Until the gang rape, Sera’s life as a hooker (post-pimp) doesn’t look so bad. She makes good money; she sets her own hours. She tells us that her life is good, “It is as I want it to be.” What the book at least hints at is that there’s a reason Sera is a hooker, and that there’s a reason she likes Ben besides his snappy one-liners. She explains that Ben doesn’t ask her any questions about her work. “None of the usual, ‘What’s it like’…none of the would-be social researcher scene,” and most of all, she says, Ben does not want to save her, for she, like him, doesn’t want to be saved.
The book also develops Sera’s loneliness, something that the film neglects completely. At one point in the movie, Sera plops down on the toilet and declares while she pees, “I’m just tired of being alone.” O’Brien at least gives Sera some pathos. In the book, Sera is actually evicted from her apartment—before she meets Ben—after befriending the woman next door. Sera’s relationship with her neighbor is necessarily contrived because Sera cannot reveal what she does for a living. But one night, after coming home with a black eye, she confesses her real work to her friend. The next day, the landlord gives her the boot.
The truth is, the screen Sera is not supposed to be anything more than a two-dimensional figure. The opportunity for her to emerge as a full-bodied character was present in the book, and the model for her was also available in the film Figgis obviously cribbed heavily from: Klute. Jane Fonda won an Oscar in 1972 for her portrayal of a similar character. Unlike Shue’s bubble-gum hooker routine, Fonda’s prostitute is neurotic, hard-edged, and richly developed.
Figgis has stolen Fonda’s outline, as well as Klute’s therapy-session framing device, but not the substance. And for good reason: A more complicated and flawed character would ruin the fantasy. Any more depth and Sera would have to ditch Ben early on. With any less, she would no longer be desirable to the intelligent, male art-film audience. As it is, men love Sera, especially the critics who have contributed to the film’s surprising and remarkably cheap success. Travers says, “Shue is a revelation in the role….Shue shuns the usual whore bromides to create a woman who holds to her emotions even as the ground shifts under her tottering high heels.”
The New Yorker is still glowing about Shue in its March 11 edition, where Roger Angell lauds her exceptional ability to pour tequila on her breasts. Of this scene he writes, “[C]redit for its nerve and style belongs to Mike Figgis, but Shue has won our trust, and we don’t laugh or pull back.” He ends by saying, “If we are left troubled as well as moved by a performance from an actress we hadn’t noticed before, it’s a reminder that even a glimpsed experience of life and grief, up there on the silver screen, can still take us by surprise.”
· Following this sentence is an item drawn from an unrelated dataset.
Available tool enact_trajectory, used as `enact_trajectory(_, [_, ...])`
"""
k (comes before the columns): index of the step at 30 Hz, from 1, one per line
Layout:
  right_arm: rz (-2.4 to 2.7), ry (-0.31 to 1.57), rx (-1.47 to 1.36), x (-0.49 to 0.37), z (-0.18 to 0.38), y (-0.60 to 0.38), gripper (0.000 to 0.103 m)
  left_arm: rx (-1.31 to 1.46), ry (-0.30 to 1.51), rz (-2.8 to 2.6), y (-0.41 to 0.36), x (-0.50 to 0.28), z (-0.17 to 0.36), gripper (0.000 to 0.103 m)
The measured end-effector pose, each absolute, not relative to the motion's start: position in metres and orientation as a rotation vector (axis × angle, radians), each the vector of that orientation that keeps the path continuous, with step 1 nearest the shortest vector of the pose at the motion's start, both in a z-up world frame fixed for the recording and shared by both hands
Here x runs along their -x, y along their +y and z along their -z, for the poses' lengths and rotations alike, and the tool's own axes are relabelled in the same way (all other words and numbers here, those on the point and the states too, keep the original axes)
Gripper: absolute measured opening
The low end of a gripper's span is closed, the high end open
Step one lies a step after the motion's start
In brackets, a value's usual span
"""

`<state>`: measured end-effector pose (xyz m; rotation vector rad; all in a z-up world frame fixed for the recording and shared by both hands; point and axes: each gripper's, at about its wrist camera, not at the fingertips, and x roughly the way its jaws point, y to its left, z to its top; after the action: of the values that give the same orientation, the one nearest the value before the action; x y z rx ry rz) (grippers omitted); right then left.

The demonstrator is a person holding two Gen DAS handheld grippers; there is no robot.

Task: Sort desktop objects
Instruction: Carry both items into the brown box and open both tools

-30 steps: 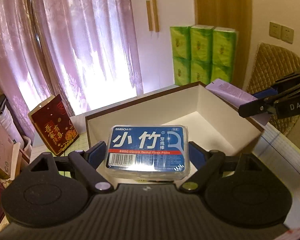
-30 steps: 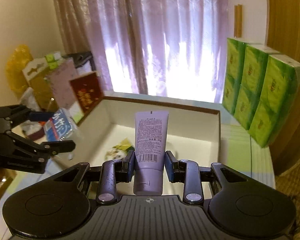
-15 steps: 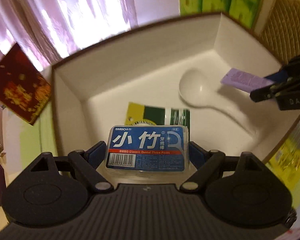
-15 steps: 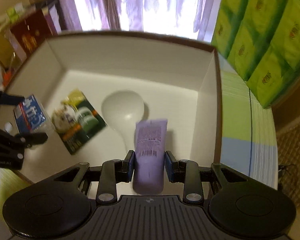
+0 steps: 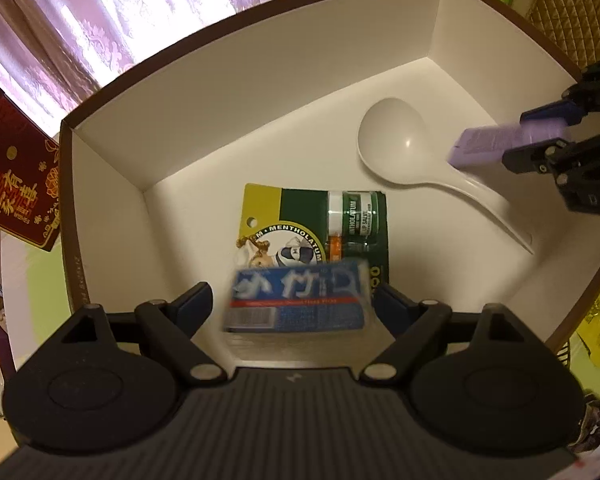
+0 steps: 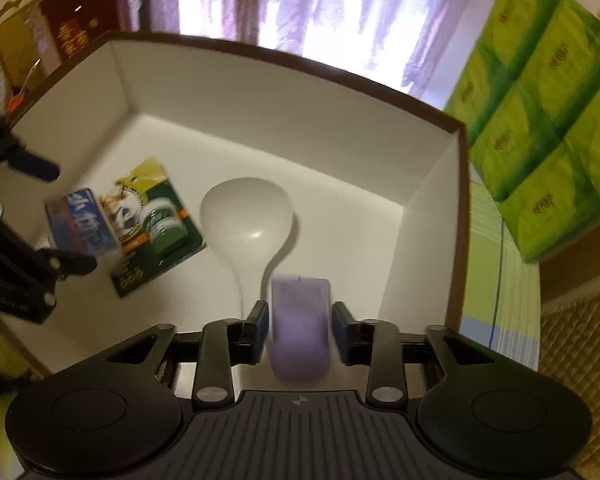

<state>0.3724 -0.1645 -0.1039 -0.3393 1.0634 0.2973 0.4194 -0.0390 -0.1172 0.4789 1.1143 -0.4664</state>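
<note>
Left wrist: fingers (image 5: pixel 196 300) spread beside blurred boxy floss case (image 5: pixel 296 298); right fingers (image 6: pixel 260 320) spread beside soft purple tube (image 6: pixel 299 332).

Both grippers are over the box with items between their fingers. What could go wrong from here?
The blurred floss pick box, loose between the open left gripper fingers, may land on the lip salve card instead of the white box floor. The purple tube may drop onto the white spoon handle.

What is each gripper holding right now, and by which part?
Nothing, it seems. The left gripper is open, with gaps either side of the blurred dental floss box; the right gripper is open around the purple tube, pads clear of it.
</note>
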Motion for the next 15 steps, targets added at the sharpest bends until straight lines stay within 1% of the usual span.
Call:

Backlash is starting to ensue, however, as the film has reached a wider audience. But it’s not coming from any pedantic art-film critics. Instead, the criticism is coming mostly from less mandarin publications, like Premiere, where Libby Gelman-Waxner (a pseudonym for gay writer Paul Rudnick) recently offered his/her explanation of why critics have called Leaving Las Vegas a “searing masterpiece.”
He/she writes: “The way that you can really tell that this movie is a grad-student fantasy is the Elisabeth Shue character, who’s the first hooker I’ve ever seen who looks like she’s a field-hockey champion….She’s my husband Josh’s idea of a hooker, which is a gorgeous blond who listens attentively to everything you say, brings you snacks, worships you and then kisses you on your forehead and tucks you in….[S]he’s like a more perfect Snow White, because she’ll even have anal sex.”